**Activity:**
From the entries below, please output exactly the lines starting at the one containing "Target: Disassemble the" and ending at the one containing "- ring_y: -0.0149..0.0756", both included.

(Stored items from a collection)

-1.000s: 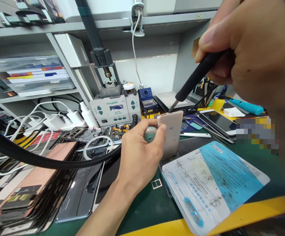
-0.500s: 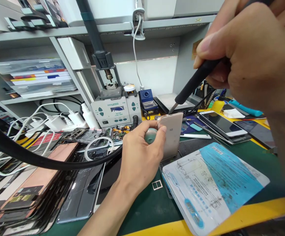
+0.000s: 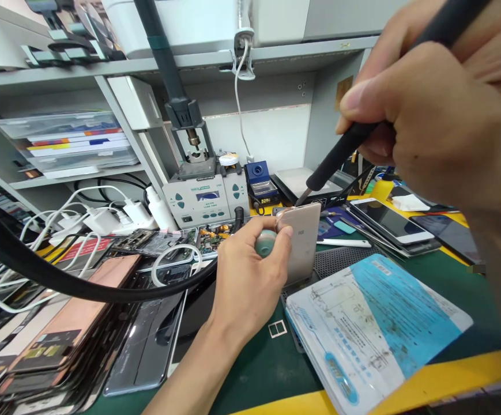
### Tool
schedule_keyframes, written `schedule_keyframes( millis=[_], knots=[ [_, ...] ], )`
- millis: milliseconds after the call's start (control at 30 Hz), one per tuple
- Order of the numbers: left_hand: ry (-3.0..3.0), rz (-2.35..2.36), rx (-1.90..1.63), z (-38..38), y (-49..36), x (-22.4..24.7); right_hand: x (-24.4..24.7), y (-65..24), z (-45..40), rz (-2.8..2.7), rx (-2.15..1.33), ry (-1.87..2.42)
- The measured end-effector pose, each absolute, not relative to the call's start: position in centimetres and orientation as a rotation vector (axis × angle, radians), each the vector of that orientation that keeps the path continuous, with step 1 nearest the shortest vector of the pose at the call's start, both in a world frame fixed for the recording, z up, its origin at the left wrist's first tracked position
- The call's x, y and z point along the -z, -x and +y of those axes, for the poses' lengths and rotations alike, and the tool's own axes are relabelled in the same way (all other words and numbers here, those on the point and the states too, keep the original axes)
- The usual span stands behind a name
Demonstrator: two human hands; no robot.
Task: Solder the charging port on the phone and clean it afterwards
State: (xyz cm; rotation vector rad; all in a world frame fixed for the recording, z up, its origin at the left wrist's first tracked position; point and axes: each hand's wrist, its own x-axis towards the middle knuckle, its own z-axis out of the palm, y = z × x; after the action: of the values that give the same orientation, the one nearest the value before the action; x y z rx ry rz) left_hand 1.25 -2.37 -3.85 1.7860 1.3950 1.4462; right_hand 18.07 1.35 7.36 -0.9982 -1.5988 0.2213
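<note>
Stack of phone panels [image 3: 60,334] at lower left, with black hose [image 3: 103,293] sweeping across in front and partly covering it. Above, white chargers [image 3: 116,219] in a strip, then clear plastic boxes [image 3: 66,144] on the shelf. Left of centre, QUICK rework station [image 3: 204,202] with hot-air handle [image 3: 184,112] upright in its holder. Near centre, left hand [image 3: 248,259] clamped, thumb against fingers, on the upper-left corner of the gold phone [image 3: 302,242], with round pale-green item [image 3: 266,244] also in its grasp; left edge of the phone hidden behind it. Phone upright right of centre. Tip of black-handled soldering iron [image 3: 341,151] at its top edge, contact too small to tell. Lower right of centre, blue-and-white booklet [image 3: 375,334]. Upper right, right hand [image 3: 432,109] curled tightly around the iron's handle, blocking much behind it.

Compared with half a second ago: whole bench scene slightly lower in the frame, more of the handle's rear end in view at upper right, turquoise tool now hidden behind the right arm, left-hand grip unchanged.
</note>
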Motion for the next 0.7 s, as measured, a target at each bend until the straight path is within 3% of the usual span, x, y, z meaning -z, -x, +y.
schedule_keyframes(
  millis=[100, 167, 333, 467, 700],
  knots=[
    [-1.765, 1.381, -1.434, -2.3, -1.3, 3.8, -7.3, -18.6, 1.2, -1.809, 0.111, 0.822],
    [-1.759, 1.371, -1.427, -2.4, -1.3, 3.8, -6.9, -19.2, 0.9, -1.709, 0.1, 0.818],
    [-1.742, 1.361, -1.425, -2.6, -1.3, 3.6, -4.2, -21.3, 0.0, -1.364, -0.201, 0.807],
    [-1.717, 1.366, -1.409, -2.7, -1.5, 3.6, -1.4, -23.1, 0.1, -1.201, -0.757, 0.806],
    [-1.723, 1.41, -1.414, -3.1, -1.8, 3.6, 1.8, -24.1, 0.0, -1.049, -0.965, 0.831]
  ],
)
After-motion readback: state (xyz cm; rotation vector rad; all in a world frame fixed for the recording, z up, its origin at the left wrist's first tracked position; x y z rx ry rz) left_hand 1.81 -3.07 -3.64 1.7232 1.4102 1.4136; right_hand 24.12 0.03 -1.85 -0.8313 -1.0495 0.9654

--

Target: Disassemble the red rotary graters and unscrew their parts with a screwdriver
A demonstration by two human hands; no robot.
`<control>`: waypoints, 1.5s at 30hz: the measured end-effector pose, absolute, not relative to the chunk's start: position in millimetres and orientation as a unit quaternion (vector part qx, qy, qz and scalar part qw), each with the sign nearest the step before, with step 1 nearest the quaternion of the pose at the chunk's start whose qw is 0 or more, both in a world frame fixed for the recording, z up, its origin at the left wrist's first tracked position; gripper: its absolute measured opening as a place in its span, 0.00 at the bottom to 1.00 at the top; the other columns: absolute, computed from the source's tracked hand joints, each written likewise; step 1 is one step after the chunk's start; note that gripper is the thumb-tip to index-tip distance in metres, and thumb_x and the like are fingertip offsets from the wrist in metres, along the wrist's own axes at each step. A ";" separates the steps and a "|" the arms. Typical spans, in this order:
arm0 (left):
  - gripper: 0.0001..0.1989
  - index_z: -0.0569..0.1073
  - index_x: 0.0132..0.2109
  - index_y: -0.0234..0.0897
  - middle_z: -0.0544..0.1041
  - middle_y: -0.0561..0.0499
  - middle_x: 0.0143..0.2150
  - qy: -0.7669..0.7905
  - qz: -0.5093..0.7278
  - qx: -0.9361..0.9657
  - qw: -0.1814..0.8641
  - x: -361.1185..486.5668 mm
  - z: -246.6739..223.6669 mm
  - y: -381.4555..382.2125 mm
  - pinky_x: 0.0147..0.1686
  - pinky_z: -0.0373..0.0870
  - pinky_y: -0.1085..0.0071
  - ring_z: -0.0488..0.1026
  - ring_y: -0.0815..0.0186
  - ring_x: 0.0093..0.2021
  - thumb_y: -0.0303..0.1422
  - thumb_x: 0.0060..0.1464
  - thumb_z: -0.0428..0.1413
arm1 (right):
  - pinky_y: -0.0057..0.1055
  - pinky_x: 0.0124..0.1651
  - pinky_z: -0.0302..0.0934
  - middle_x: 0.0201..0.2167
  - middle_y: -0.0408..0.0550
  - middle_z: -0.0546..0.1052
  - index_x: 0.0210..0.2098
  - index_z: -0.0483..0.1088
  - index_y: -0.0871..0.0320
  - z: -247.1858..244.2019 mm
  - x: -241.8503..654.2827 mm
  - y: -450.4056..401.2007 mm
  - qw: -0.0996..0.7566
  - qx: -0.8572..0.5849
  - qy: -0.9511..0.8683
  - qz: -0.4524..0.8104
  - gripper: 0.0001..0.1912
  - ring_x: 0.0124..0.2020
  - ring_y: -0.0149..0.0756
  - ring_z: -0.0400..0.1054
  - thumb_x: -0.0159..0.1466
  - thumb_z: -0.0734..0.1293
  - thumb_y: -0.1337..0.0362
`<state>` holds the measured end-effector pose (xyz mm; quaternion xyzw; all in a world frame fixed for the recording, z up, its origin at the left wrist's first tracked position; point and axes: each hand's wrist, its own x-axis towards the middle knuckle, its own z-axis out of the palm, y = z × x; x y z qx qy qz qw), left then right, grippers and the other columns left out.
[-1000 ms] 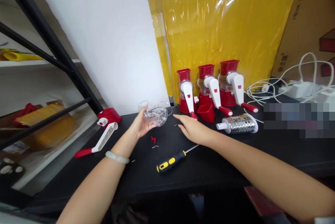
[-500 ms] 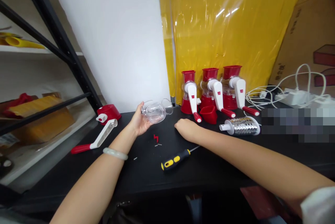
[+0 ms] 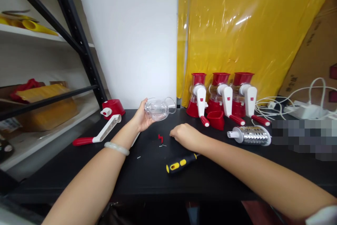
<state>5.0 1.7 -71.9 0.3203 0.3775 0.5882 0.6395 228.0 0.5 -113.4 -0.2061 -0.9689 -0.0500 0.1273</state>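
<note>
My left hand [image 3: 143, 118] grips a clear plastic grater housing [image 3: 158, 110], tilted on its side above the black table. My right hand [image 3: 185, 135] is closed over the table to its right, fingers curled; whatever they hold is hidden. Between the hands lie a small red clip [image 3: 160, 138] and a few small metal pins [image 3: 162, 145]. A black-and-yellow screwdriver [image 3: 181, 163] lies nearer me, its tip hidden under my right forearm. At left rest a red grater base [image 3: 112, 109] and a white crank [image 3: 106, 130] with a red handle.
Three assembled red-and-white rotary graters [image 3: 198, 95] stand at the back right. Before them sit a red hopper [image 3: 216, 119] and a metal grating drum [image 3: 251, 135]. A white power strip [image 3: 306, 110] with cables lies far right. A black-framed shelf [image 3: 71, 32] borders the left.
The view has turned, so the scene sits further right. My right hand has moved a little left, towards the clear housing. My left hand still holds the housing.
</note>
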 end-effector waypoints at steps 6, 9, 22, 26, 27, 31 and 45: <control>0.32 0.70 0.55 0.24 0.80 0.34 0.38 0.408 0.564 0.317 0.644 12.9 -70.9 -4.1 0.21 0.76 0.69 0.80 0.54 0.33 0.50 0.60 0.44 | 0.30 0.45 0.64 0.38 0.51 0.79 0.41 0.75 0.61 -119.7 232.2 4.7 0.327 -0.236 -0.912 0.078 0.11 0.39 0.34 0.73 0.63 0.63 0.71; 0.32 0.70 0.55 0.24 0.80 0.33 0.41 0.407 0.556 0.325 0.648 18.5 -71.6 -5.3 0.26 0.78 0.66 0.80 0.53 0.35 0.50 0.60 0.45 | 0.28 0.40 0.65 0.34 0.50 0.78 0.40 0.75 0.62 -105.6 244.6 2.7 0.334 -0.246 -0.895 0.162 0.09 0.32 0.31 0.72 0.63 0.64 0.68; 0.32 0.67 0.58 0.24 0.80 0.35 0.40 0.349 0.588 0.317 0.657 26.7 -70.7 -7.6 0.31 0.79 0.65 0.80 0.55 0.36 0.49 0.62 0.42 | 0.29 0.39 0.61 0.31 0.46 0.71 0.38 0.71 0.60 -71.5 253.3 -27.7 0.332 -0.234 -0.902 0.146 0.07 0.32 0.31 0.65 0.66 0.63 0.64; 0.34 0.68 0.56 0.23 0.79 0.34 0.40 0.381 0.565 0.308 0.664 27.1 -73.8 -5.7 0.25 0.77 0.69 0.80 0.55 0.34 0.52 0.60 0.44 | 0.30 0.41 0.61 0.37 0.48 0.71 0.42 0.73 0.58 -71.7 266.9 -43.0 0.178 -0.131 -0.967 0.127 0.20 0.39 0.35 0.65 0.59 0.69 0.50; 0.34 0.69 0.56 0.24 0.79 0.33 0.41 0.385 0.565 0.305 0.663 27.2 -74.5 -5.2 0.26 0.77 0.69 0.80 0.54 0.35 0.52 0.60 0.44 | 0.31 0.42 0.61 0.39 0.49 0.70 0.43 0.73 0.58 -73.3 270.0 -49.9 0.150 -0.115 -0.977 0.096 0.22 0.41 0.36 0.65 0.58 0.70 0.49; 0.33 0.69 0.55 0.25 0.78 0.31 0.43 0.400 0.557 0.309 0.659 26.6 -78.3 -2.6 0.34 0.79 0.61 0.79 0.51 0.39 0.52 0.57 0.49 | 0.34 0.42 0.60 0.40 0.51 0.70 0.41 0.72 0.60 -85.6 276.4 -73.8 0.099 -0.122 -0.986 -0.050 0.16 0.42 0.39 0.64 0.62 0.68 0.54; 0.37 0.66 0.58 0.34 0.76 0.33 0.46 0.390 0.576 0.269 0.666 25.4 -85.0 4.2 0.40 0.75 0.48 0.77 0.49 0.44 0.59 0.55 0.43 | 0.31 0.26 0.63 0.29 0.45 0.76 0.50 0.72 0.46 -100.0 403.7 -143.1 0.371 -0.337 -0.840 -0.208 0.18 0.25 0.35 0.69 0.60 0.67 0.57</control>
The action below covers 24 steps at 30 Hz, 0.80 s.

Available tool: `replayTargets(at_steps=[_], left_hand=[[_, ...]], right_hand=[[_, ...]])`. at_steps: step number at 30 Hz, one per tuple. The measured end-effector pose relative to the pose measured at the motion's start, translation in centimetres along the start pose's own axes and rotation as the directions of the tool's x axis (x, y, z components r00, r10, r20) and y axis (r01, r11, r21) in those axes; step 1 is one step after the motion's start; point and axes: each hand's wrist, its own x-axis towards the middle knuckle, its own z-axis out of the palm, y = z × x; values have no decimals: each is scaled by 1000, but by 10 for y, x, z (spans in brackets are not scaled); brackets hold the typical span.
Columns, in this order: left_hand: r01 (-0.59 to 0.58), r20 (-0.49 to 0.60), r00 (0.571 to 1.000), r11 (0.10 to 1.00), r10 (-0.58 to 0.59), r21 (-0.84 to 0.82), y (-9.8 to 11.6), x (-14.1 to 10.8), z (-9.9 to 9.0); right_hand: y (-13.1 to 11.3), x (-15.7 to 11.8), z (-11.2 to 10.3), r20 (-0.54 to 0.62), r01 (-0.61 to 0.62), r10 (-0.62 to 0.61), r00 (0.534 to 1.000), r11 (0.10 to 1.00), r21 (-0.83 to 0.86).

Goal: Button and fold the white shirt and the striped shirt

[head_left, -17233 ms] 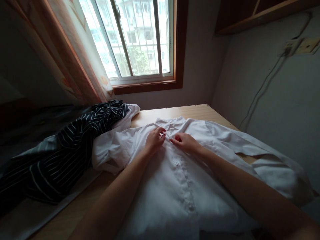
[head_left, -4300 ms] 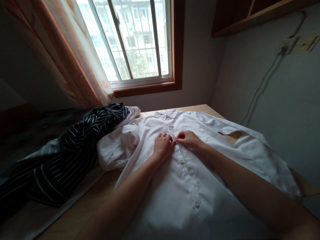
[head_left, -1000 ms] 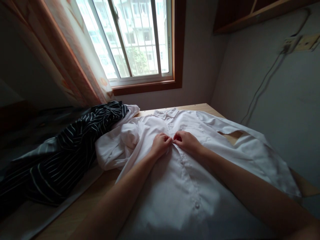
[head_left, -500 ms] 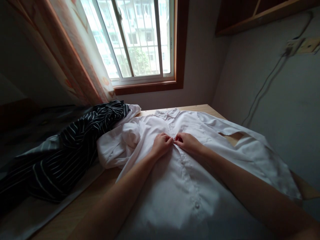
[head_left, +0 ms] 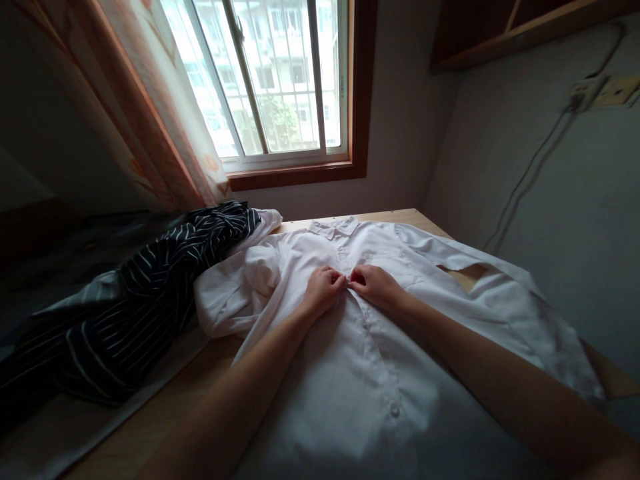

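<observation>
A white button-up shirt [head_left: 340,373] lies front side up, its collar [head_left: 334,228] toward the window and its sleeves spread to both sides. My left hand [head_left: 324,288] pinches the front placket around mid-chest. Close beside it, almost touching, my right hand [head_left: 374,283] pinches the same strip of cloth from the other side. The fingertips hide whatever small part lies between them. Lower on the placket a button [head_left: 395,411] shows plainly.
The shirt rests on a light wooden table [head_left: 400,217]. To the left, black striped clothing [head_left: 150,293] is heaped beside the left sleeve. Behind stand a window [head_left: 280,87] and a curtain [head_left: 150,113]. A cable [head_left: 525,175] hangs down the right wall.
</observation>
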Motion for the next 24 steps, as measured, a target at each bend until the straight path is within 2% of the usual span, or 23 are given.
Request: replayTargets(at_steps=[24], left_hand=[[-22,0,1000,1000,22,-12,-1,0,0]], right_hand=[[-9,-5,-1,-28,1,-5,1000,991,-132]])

**Task output:**
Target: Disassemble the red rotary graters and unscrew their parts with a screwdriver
A demonstration by two human hands; no robot.
`<control>`: waypoints, 1.5s at 30hz: the measured end-effector pose, absolute, not relative to the chunk's start: position in millimetres and orientation as a unit quaternion (vector part qx, qy, qz and scalar part qw), each with the sign nearest the step before, with step 1 nearest the quaternion of the pose at the chunk's start whose qw is 0 or more, both in a world frame fixed for the recording, z up, its origin at the left wrist's first tracked position; gripper: its absolute measured opening as a place in its span, 0.00 at the bottom to 1.00 at the top; the other columns: absolute, computed from the source's tracked hand joints, each written likewise; step 1 is one step after the chunk's start; note that gripper is the thumb-tip to index-tip distance in metres, and thumb_x and the like are fingertip offsets from the wrist in metres, along the wrist's own axes at each step. A ";" separates the steps and a "|" the arms. Typical spans, in this order:
arm0 (left):
  - gripper: 0.0001..0.1989
  - index_z: -0.0569..0.1073
  - index_x: 0.0132..0.2109
  - index_y: -0.0234..0.0897
  - middle_z: -0.0544..0.1041
  - middle_y: -0.0561..0.0499
  - middle_x: 0.0143..0.2150
  - qy: -0.7669..0.7905
  - qz: -0.5093..0.7278
  - qx: -0.9361..0.9657
  - qw: -0.1814..0.8641
  - x: -361.1185..486.5668 mm
  - z: -246.6739..223.6669 mm
  - y: -381.4555..382.2125 mm
  - pinky_x: 0.0147..0.1686
  - pinky_z: -0.0373..0.0870
  - pinky_y: -0.1085..0.0071
  - ring_z: -0.0488..0.1026
  - ring_y: -0.0815..0.0186
  - ring_x: 0.0093..0.2021
  - thumb_y: -0.0303..0.1422
  - thumb_x: 0.0060..0.1464
  - thumb_z: -0.0428..0.1413
arm1 (right):
  - pinky_y: -0.0057..0.1055
  - pinky_x: 0.0124..0.1651
  - pinky_z: -0.0302..0.0934
  - middle_x: 0.0201..0.2167
  - middle_y: -0.0408..0.0550
  - middle_z: -0.0546..0.1052
  - index_x: 0.0210..0.2098
  - index_z: -0.0483..0.1088
  - index_y: -0.0871..0.0320
  - z: -247.1858..244.2019 mm
  - x: -241.8503..654.2827 mm
  - y: -450.4056..401.2007 mm
  - qw: -0.0996..0.7566
  - qx: -0.8572..0.5849
  - qy: -0.9511..0.8683
  - qz: -0.4524..0.8104
  - gripper: 0.0001..0.1912
  - ring_x: 0.0124..0.2020
  - ring_y: -0.0149..0.0756

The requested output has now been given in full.